Problem statement = Where a line below contains "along", count it. Reply with the total only.

Stored data =
□ □ □

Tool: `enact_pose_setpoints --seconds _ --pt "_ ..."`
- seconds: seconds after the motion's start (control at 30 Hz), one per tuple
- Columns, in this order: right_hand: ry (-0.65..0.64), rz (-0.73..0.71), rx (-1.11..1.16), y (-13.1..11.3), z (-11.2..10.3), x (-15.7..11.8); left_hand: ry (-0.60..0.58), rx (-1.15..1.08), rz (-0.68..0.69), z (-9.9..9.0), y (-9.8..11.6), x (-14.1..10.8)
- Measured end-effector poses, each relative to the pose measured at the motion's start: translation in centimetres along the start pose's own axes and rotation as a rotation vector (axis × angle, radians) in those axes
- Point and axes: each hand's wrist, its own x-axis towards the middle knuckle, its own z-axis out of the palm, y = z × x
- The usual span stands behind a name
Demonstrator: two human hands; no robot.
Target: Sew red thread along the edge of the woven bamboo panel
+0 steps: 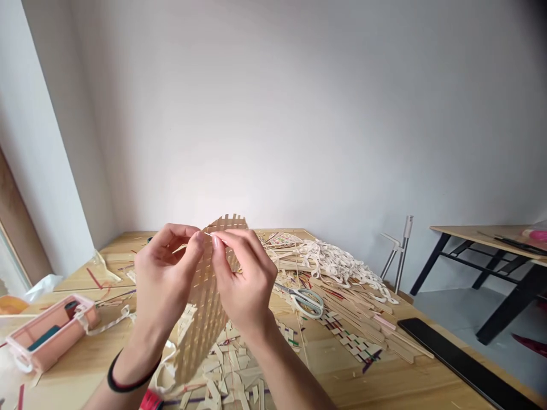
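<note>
A leaf-shaped woven sheet of thin tan strips (205,319) hangs upright between my hands, its pointed top rising behind my fingers. My left hand (164,279) is closed, thumb and forefinger pinching at the sheet's upper edge. Close beside it, my right hand (244,276) pinches too, its thumb and fingertips almost touching the left thumb. A thin pale strip end (208,234) shows between the two pinches. Exactly how the fingers grip the weave is hidden. A dark band (132,378) circles my left wrist.
Scissors (307,303) lie right of my hands, near a white tangled cord pile (333,262), flat wooden strips (359,313) and a checkered woven band (352,339). A pink box (55,341) stands left. Strip scraps (233,370) lie below; a black bar (461,359) lies right.
</note>
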Motion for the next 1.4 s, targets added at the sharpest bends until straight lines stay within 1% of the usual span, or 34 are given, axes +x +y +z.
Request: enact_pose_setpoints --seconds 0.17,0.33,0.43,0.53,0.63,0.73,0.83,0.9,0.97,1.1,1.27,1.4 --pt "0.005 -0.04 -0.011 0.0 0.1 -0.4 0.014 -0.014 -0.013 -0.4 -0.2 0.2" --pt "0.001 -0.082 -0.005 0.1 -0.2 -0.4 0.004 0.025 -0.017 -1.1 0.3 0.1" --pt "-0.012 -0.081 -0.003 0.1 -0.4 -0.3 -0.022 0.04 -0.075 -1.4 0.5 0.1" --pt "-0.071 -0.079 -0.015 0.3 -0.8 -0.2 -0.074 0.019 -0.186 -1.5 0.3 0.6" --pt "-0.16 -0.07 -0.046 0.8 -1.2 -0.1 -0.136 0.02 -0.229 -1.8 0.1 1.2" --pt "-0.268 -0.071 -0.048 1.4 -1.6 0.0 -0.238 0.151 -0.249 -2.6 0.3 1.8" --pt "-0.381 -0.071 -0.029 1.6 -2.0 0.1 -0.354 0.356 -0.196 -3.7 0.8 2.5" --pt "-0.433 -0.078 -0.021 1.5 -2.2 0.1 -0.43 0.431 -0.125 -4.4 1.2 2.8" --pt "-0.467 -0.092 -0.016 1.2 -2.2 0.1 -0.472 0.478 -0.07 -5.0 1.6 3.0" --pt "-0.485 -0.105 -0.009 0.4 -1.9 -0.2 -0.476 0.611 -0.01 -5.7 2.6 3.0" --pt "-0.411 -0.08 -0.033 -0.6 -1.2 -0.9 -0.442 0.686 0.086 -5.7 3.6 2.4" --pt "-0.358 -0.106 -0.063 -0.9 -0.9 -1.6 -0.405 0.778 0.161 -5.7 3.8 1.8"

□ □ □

Response to the exercise = 2